KRISHNAMURTI: We were discussing how one can know what Krishnamurti is saying is true and Dr Bohm said that when one has an insight, a direct perception into ( the truth of?) what is being said, having that insight you can work it out logically to show that the perception is true.
And (we ended the discussion with an open question : ) is that perception brief, only to be had at intervals and therefore gathering a lot of ( psycho-) debris or is one perception enough? Does it 'open the door' (the inward door of Perception?) so that there is (the inward clarity of ) insight all the time?

Q: You also said that the mind tries to find security in all this.

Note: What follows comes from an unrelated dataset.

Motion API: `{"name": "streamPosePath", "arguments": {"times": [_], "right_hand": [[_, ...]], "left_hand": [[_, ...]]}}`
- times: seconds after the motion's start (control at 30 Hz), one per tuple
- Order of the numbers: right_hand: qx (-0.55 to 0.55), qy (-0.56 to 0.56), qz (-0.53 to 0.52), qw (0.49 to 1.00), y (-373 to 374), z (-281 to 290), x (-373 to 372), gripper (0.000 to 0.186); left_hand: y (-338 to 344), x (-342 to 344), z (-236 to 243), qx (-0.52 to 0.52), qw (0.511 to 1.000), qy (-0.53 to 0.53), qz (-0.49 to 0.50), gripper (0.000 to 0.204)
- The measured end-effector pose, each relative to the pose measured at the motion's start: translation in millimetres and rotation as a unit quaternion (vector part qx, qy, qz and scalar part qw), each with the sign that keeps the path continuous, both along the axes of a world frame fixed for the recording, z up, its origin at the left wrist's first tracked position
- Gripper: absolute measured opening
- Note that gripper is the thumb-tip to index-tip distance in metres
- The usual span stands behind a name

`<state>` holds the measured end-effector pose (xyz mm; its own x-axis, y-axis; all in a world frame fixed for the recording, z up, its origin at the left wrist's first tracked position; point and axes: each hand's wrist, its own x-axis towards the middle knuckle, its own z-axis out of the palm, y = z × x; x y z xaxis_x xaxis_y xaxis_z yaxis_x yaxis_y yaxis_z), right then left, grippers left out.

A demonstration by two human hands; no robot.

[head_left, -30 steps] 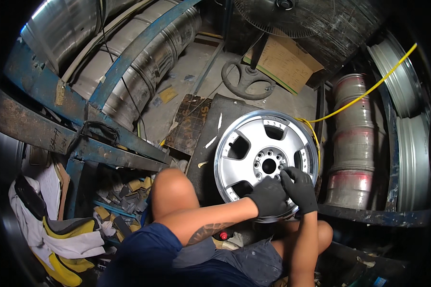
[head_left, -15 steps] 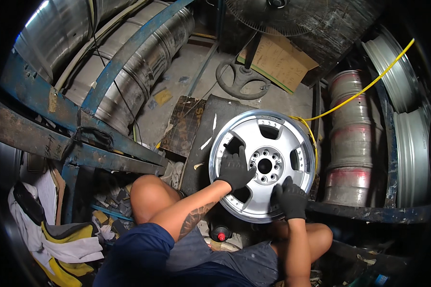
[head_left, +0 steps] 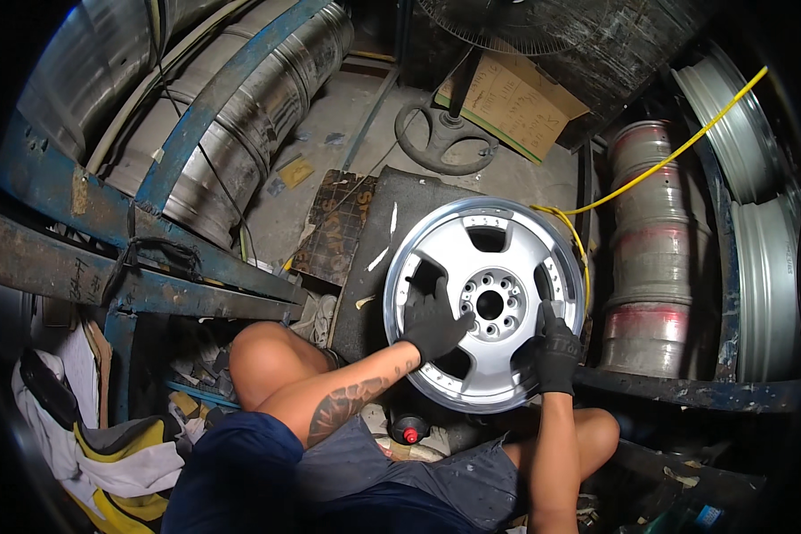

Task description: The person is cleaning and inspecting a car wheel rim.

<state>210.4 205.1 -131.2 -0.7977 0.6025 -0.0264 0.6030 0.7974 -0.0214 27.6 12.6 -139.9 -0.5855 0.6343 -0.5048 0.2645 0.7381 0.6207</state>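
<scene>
From afar I judge this step as handling the wheel [head_left: 489,264], face up towards four o'clock from mid-view, my left hand [head_left: 432,326] spread at its eight o'clock, right hand [head_left: 556,351] at four, grip unclear, any move calling for even contact.

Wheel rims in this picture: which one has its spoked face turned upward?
The silver rim under the person's left hand and right hand. The left-side rims and right-side rims show their outer barrels instead.
</scene>
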Motion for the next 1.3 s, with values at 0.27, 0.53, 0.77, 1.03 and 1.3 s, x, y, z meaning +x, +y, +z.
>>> {"name": "streamPosePath", "arguments": {"times": [0.27, 0.53, 0.77, 1.03, 1.3], "right_hand": [[-0.057, 0.107, -0.019, 0.992, 56.2, 2.5, -19.8, 0.065], [-0.119, -0.041, 0.039, 0.991, -3.2, 27.0, -39.9, 0.049], [-0.041, -0.061, 0.114, 0.991, -41.4, 30.5, -49.3, 0.045], [-0.088, -0.001, 0.239, 0.967, -83.9, 6.7, -48.7, 0.028], [-0.148, 0.111, 0.262, 0.947, -94.7, 29.7, -63.7, 0.027]], "left_hand": [[-20.7, 70.6, -4.7, 0.017, 0.979, -0.177, -0.101, 0.122], [-39.6, 63.6, 62.9, -0.073, 0.888, 0.143, -0.431, 0.058], [-54.0, 53.0, 26.9, 0.03, 0.944, 0.166, -0.285, 0.05], [-27.4, 35.2, 21.7, -0.015, 0.977, 0.07, -0.2, 0.047], [-43.6, 50.0, -23.1, 0.176, 0.949, 0.078, -0.251, 0.036]]}}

K: The ( temporal?) mind has always been seeking security and when that security is threatened it tries to find security in insight, in direct perception.

Q: In (rather in) the illusion of insight ?

K: Yes, it makes the ( assumption of having total) insight into ( an instrument of psychological) security. The next question is: Must there be a constant breaking of perception? That is, one day one sees very clearly, one has direct perception, then that fades away and there is confusion. Or is there no further confusion after these deep insights?

Q: Are you saying this perception is whole?

K: Yes, if the perception is complete, whole, then there is no confusion at any time. Or (optionally?) one may deceive oneself that it is whole and act upon it, which brings confusion.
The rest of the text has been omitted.